TASK INSTRUCTIONS: Once you have read the records below, report how many lines contain the word "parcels", and give nothing besides that number.

== Segment start ==

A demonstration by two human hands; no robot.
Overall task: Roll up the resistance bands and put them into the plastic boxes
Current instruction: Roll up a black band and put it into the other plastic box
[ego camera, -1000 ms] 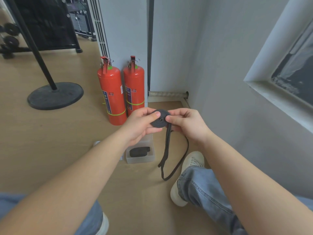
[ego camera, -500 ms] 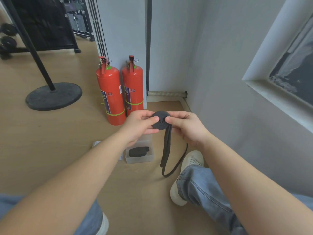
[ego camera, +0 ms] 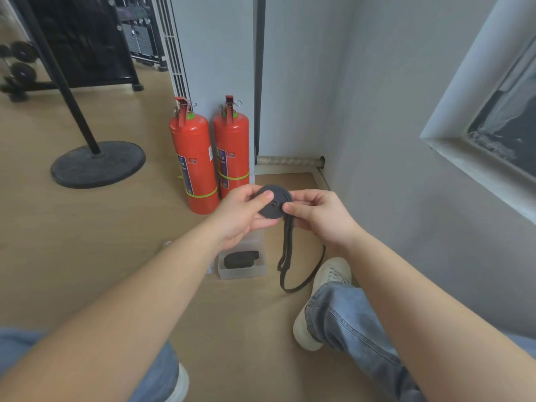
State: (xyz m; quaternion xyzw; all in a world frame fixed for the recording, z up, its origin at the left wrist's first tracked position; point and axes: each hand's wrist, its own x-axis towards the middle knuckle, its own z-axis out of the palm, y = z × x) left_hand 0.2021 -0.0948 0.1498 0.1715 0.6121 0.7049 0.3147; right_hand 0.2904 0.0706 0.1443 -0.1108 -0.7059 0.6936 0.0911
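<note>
Left hand [ego camera: 240,216] and right hand [ego camera: 319,219] pinching resistance band [ego camera: 274,202] coil; loosening pinch risking unwinding, tail dangling.

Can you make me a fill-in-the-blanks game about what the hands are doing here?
1. Both hands, the left hand and the right hand, hold a black band wound into a ____.
2. The loose end of the band hangs down toward the ____.
3. The clear plastic box on the floor already holds one rolled ____.
4. Behind the hands stand ____ red fire extinguishers.

Missing words: roll; floor; band; two
</note>
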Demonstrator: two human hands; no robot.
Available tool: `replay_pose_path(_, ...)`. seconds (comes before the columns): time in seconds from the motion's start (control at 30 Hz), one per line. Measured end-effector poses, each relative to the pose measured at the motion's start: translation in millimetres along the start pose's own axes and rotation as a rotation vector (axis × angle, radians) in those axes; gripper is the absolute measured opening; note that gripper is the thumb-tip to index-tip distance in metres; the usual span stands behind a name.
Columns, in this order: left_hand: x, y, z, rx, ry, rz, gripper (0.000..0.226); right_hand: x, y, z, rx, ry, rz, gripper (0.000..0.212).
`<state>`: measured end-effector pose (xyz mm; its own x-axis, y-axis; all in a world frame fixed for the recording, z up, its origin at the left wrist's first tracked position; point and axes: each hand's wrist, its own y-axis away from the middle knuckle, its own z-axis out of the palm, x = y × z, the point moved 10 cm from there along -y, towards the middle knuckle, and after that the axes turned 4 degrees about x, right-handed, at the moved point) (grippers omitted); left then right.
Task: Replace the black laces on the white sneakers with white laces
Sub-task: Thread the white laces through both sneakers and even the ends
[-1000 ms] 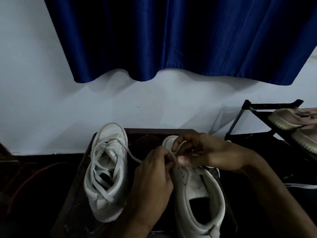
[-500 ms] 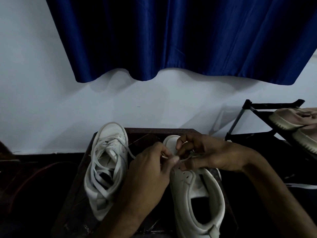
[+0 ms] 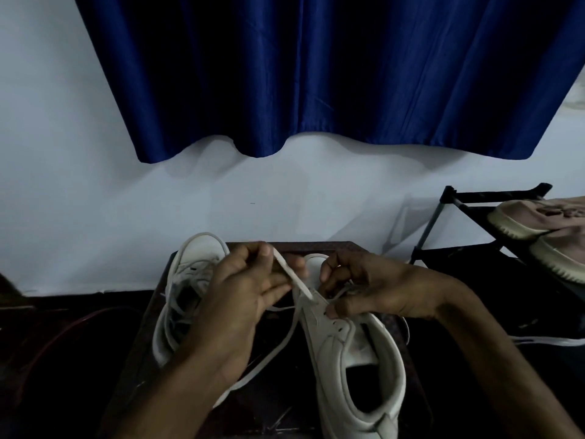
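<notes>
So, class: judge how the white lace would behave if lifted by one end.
Probably floppy: the white lace is straight only between the left hand and the right sneaker; its free length sags in a curve. Likely light: a pinch holds it.

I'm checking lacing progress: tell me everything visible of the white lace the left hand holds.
The white lace is flat and woven-looking. The left hand pinches it; a taut stretch runs from that grip down to an eyelet near the toe of the sneaker on the right, gripped by the right hand. A slack length trails across the dark table.
</notes>
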<state>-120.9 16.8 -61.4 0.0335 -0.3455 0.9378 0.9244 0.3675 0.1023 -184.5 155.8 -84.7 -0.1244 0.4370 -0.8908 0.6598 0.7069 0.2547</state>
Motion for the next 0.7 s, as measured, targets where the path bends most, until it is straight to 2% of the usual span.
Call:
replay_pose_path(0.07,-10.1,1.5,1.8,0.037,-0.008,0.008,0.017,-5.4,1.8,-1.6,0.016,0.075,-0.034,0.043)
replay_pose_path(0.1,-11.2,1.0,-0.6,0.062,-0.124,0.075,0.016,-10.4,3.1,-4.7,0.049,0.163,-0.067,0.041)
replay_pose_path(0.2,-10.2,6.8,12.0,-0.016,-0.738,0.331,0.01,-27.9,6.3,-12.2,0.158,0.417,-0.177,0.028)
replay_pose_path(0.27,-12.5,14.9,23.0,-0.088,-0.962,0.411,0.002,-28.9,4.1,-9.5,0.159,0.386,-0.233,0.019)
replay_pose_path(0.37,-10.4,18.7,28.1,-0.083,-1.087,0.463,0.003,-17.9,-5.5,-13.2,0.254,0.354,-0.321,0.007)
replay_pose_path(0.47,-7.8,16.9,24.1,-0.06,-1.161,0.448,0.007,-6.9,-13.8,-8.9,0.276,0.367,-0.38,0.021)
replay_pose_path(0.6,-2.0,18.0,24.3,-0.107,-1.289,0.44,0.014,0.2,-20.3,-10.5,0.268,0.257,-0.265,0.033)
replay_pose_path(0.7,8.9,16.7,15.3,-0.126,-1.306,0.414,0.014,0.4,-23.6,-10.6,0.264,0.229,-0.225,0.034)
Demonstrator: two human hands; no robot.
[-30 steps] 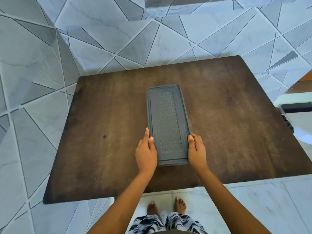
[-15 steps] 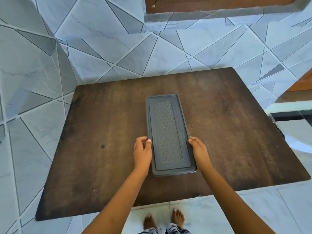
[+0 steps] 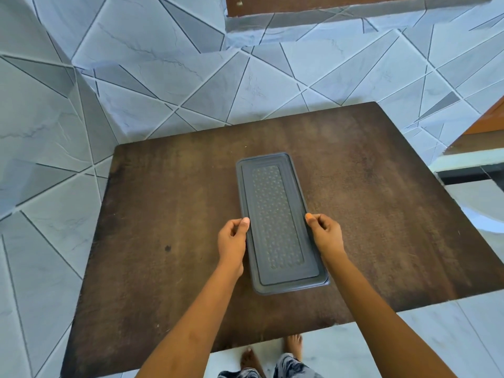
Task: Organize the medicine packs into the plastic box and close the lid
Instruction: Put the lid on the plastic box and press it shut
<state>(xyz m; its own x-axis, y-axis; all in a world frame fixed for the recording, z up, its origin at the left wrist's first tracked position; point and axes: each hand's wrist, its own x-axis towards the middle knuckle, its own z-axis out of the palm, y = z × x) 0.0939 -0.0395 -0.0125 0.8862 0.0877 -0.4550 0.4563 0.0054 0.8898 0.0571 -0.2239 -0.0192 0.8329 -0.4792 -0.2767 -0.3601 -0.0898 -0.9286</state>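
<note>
Lid [image 3: 278, 219] conceals the box contents; curled fingers [image 3: 234, 227] of both hands partly hidden; feet [image 3: 294, 343] cut by the table edge [image 3: 272, 338].

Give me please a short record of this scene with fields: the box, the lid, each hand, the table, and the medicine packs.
box: grey plastic box, long and narrow, lying lengthwise on the table
lid: textured lid on top, appears to sit flat
left hand: left hand at the box's left long edge, thumb on the lid rim
right hand: right hand at the right long edge, fingertips on the rim
table: dark brown wooden table; nothing else lies on it
medicine packs: none visible; the box's contents are hidden by the lid
</note>
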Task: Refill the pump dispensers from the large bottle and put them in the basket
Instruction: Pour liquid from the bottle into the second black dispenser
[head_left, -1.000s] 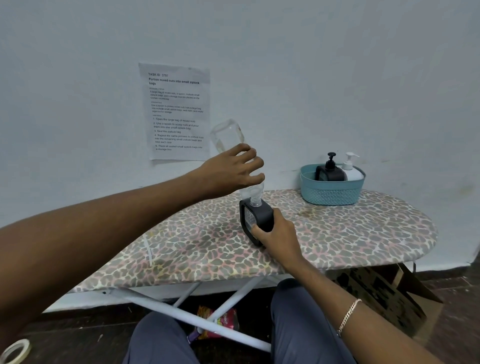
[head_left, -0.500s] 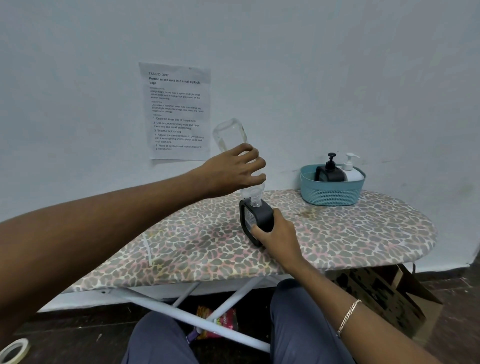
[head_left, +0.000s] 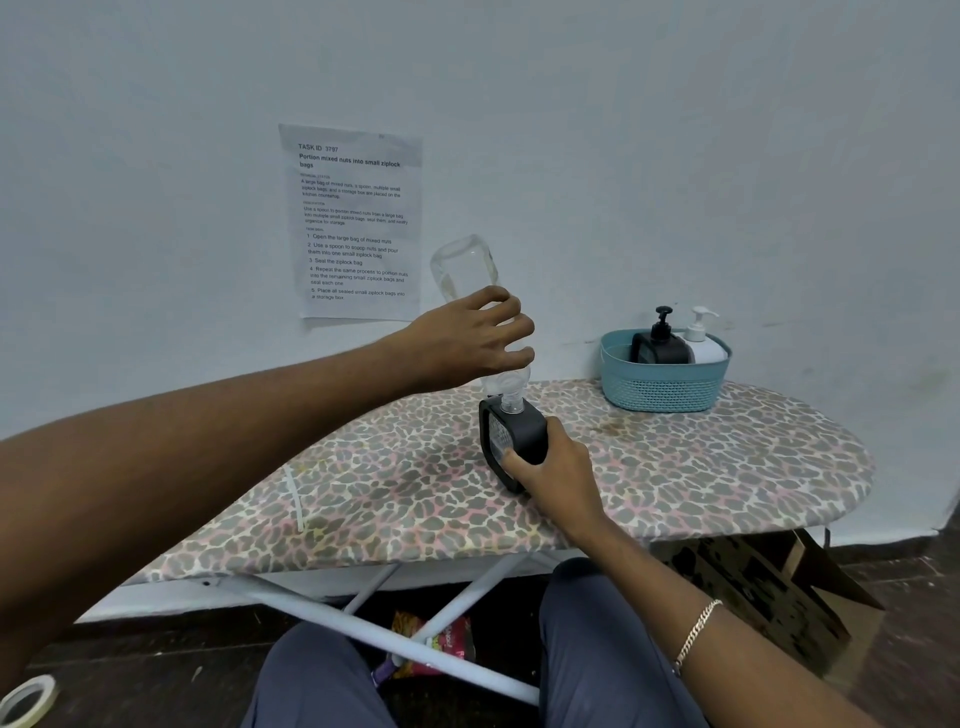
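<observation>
Pale blue wall (head_left: 675, 130) fills the background, with a printed sheet of paper (head_left: 358, 223) taped to it. Below runs an ironing board (head_left: 727, 467) in a leopard-print cover, used as the work table, and a cardboard box (head_left: 769, 587) sits on the floor beneath its right end.

At the back right of the board stands a teal basket (head_left: 662, 389). It already holds a black pump dispenser (head_left: 662, 345) and a white pump dispenser (head_left: 704, 343), side by side with their pumps on.

Near the middle of the board the pour is under way. The left hand (head_left: 467, 343) grips the large clear bottle (head_left: 462, 265) round its lower half, fingers curled over it. The bottle is upended. Its long axis is close to vertical, base leaning up and to the left and mouth pointing straight down into the neck of a third dispenser (head_left: 519, 431). This black one stands on the board with its pump off and opening up, and the right hand (head_left: 556, 473) wraps round its near side to steady it. How much liquid is left in the bottle is hard to tell through the clear plastic.

Judging by this, the last refill is in hand. Next the bottle must be righted without dripping and set down, then the pump screwed on and the dispenser carried to the basket. A thin white tube (head_left: 296, 499) lies on the board to the left; whether it belongs to that pump I cannot tell.
</observation>
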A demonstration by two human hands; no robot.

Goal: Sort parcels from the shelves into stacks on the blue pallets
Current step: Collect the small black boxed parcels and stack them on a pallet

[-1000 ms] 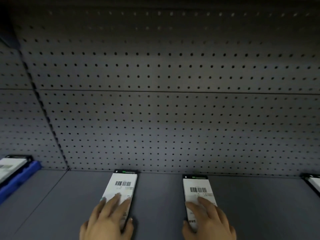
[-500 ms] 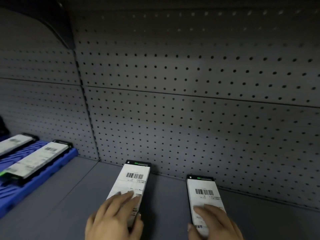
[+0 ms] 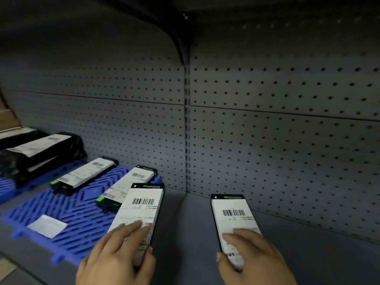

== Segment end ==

EXERCISE OUTPUT: 2